> **What is required**:
Only the lines below, from the one with "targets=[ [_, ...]" through the one with "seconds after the", are to be written out, exactly.
--- Data records Enclosed Below ---
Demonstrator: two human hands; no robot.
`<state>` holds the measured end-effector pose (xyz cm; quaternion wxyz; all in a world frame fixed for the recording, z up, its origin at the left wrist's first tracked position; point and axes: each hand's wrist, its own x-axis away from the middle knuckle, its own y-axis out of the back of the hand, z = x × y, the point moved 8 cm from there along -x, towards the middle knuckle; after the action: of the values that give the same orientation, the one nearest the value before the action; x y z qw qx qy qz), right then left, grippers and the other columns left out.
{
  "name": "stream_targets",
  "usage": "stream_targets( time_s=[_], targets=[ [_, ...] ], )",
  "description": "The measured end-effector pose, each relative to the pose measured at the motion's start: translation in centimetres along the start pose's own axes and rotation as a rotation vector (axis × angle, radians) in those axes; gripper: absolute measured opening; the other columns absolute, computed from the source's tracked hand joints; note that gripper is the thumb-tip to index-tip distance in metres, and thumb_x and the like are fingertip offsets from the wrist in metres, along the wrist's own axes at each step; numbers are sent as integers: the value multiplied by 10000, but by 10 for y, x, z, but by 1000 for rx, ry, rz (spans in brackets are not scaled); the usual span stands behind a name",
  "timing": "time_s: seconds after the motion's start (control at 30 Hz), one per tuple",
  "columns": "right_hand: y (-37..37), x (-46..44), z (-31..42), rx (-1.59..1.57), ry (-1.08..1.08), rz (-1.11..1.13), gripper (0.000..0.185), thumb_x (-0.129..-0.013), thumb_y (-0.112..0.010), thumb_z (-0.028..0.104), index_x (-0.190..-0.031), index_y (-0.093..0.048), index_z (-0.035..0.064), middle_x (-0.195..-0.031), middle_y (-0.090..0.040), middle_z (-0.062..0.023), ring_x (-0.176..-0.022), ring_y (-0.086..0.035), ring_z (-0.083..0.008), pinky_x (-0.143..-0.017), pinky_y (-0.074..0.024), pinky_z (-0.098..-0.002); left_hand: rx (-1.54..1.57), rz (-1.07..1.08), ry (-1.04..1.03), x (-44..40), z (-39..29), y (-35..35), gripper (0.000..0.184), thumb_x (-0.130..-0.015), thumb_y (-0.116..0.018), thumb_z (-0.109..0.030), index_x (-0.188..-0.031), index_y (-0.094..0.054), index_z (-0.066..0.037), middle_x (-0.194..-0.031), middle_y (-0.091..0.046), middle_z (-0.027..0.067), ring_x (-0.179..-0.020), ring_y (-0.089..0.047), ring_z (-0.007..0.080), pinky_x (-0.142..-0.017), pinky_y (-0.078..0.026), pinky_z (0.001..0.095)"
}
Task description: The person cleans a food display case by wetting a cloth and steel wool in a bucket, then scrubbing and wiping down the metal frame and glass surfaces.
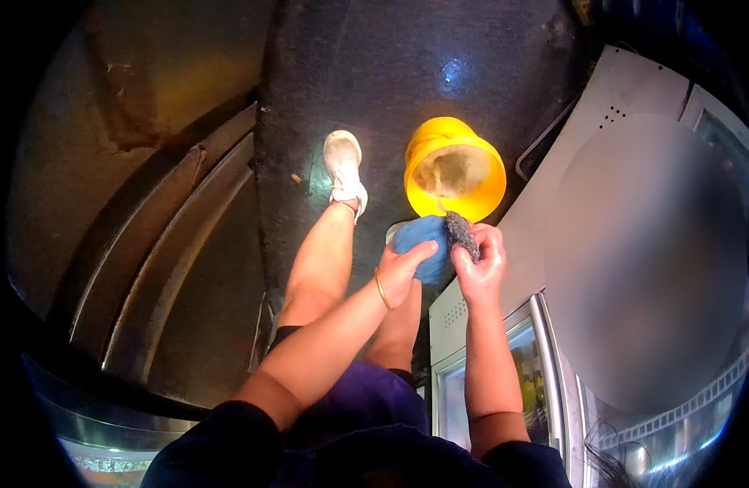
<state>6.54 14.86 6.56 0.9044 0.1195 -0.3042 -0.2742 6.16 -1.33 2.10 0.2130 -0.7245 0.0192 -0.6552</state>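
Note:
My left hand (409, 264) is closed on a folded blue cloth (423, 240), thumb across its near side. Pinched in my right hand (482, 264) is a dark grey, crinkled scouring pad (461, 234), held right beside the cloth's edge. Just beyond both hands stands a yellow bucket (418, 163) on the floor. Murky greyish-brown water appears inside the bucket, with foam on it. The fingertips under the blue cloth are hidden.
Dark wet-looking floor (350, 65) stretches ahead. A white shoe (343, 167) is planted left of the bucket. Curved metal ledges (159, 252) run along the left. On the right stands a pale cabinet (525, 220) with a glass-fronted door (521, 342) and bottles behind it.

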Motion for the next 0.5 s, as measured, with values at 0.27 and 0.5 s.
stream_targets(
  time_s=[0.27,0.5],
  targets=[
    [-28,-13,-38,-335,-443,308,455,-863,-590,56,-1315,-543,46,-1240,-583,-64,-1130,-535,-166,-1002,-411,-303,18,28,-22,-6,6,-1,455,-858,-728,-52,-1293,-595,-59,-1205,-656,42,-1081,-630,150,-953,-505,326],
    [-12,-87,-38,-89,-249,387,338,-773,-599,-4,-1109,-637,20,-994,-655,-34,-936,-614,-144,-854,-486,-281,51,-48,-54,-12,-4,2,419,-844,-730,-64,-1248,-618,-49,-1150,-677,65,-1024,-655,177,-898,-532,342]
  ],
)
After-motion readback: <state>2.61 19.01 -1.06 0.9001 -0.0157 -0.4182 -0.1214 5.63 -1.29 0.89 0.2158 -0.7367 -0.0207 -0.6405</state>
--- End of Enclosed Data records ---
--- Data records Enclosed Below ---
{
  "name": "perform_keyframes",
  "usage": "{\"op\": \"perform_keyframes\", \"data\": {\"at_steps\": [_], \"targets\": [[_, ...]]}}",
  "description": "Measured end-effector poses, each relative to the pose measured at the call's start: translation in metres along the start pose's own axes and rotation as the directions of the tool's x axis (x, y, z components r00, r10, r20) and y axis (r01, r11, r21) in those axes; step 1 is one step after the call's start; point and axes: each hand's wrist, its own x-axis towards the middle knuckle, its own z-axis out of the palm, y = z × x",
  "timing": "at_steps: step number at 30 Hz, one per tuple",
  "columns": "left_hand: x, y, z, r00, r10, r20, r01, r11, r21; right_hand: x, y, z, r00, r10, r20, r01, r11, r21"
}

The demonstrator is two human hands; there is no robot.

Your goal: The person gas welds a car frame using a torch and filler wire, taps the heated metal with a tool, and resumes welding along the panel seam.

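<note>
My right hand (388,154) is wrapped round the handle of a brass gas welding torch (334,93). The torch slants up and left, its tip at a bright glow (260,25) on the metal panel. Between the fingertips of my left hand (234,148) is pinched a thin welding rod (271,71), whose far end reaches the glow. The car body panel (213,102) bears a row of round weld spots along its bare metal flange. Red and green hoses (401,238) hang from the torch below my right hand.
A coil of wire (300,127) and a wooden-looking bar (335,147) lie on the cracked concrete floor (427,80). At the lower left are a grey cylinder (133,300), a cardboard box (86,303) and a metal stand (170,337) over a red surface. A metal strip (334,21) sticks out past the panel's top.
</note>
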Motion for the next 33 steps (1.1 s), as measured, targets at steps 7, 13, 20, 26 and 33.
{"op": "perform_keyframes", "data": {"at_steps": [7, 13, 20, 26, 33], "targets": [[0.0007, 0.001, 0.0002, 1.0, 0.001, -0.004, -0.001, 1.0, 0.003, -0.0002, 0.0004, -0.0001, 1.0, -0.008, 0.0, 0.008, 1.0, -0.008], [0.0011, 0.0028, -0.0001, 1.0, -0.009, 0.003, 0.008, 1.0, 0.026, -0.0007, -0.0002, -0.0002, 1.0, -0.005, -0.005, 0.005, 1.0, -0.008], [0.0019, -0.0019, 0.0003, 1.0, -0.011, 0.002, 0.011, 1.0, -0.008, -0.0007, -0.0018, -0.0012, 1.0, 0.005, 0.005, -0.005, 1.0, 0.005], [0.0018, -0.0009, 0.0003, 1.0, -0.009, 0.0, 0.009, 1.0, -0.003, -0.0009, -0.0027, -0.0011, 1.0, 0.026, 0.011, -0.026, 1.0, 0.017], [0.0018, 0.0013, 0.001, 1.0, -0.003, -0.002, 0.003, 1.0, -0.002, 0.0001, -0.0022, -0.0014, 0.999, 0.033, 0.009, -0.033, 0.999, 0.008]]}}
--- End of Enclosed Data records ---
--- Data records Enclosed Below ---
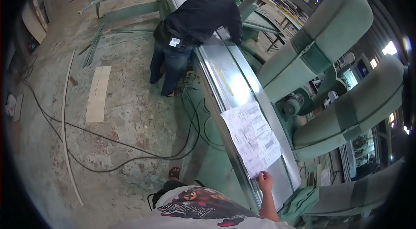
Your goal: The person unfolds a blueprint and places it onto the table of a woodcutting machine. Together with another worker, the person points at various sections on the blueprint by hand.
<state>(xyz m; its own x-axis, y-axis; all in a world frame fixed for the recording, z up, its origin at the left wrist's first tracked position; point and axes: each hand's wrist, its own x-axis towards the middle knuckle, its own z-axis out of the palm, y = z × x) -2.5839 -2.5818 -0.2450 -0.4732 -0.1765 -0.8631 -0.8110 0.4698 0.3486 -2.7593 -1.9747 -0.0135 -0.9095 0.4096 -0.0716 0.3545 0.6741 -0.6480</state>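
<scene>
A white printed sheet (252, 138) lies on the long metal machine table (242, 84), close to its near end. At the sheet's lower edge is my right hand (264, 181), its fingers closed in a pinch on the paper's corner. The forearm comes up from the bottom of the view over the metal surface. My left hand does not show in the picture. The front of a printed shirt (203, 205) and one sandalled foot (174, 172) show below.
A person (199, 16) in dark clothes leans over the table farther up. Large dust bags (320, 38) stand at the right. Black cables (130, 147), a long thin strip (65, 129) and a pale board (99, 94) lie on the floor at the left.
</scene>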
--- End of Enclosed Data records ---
> **Written answer**:
  "usage": "stream_targets( time_s=[_], targets=[ [_, ...] ], )",
  "description": "The measured end-effector pose, each relative to the pose measured at the motion's start: translation in centimetres along the start pose's own axes and rotation as a rotation vector (axis × angle, radians) in those axes; gripper: absolute measured opening; the other columns absolute, computed from the source's tracked hand joints; note that gripper is the thumb-tip to index-tip distance in metres, and thumb_x and the like are fingertip offsets from the wrist in metres, along the wrist's own axes at each step; numbers are sent as integers: the value multiplied by 10000, but by 10 for y, x, z, but by 1000 for rx, ry, rz (spans in brackets are not scaled); the usual span stands behind a name",
  "timing": "time_s: seconds after the motion's start (control at 30 Hz), one per tuple",

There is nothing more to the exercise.